- Problem:
Copy every line of the data in which the word "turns" occurs.

- Raw data:

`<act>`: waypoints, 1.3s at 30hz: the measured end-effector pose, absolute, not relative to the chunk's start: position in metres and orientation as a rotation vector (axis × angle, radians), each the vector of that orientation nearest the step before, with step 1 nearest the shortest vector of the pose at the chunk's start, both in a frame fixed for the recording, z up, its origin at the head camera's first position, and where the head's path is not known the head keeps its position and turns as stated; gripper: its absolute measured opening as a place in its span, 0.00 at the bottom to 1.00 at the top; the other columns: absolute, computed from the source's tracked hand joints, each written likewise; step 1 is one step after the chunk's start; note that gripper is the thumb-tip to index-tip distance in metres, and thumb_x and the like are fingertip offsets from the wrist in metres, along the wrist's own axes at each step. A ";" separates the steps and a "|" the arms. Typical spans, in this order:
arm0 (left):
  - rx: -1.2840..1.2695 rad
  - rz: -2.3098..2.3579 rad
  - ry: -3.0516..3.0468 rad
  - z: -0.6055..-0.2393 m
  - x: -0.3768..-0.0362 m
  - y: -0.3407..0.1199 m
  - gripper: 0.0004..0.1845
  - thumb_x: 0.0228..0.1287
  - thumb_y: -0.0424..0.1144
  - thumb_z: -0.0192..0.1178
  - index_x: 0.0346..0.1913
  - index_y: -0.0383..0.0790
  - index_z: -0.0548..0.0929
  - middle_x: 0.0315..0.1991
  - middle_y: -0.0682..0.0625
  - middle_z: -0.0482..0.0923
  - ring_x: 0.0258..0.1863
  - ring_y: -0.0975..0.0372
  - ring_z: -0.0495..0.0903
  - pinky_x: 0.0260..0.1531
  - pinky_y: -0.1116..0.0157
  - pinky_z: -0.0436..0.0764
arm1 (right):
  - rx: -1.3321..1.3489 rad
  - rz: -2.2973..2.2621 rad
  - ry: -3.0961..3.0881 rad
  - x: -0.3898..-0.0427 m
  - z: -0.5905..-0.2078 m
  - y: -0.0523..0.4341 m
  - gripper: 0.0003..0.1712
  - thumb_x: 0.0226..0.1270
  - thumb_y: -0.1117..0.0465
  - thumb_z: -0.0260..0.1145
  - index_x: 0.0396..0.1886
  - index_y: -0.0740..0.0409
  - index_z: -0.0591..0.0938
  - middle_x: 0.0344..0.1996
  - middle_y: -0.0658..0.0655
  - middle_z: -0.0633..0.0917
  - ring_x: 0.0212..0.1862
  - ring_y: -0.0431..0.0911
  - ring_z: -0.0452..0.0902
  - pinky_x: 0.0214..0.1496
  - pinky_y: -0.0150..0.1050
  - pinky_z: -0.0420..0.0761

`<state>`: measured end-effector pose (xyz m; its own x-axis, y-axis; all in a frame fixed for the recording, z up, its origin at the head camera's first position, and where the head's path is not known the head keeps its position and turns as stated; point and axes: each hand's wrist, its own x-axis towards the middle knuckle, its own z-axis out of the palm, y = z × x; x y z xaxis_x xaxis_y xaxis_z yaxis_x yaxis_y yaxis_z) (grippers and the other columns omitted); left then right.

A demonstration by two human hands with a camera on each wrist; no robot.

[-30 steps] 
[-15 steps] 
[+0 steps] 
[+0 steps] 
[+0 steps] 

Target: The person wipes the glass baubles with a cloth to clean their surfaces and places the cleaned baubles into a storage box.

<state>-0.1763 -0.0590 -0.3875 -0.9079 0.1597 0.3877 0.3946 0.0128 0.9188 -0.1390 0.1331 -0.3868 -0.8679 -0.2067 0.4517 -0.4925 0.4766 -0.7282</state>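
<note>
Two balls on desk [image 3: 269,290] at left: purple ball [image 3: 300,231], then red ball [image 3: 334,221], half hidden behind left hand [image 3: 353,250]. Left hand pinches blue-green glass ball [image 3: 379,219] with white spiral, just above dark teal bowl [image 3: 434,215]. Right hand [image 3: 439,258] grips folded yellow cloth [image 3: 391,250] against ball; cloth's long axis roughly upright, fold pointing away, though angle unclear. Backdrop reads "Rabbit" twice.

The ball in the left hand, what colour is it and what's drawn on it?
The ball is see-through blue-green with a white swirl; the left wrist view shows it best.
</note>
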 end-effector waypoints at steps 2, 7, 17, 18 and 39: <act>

- Reply to the task:
`<act>`: waypoints, 1.3s at 30hz: the measured end-effector pose, absolute, not relative to the chunk's start: position in metres and orientation as a rotation vector (axis × angle, radians), each the vector of that orientation nearest the step before, with step 1 nearest the shortest vector of the pose at the chunk's start, both in a frame fixed for the recording, z up, its origin at the head camera's first position, and where the head's path is not known the head keeps its position and turns as stated; gripper: its absolute measured opening as a place in its span, 0.00 at the bottom to 1.00 at the top; the other columns: absolute, computed from the source's tracked hand joints, each written likewise; step 1 is one step after the chunk's start; note that gripper is the thumb-tip to index-tip distance in metres, and thumb_x and the like are fingertip offsets from the wrist in metres, along the wrist's own axes at each step. A ";" separates the steps and a "|" the arms. Typical spans, in this order:
`<state>`: measured end-effector pose (xyz m; its own x-axis, y-axis; all in a frame fixed for the recording, z up, its origin at the head camera's first position, and where the head's path is not known the head keeps its position and turns as stated; point and axes: each hand's wrist, its own x-axis towards the middle knuckle, its own z-axis out of the palm, y = z × x; x y z xaxis_x xaxis_y xaxis_z yaxis_x yaxis_y yaxis_z) (grippers and the other columns omitted); left then right.

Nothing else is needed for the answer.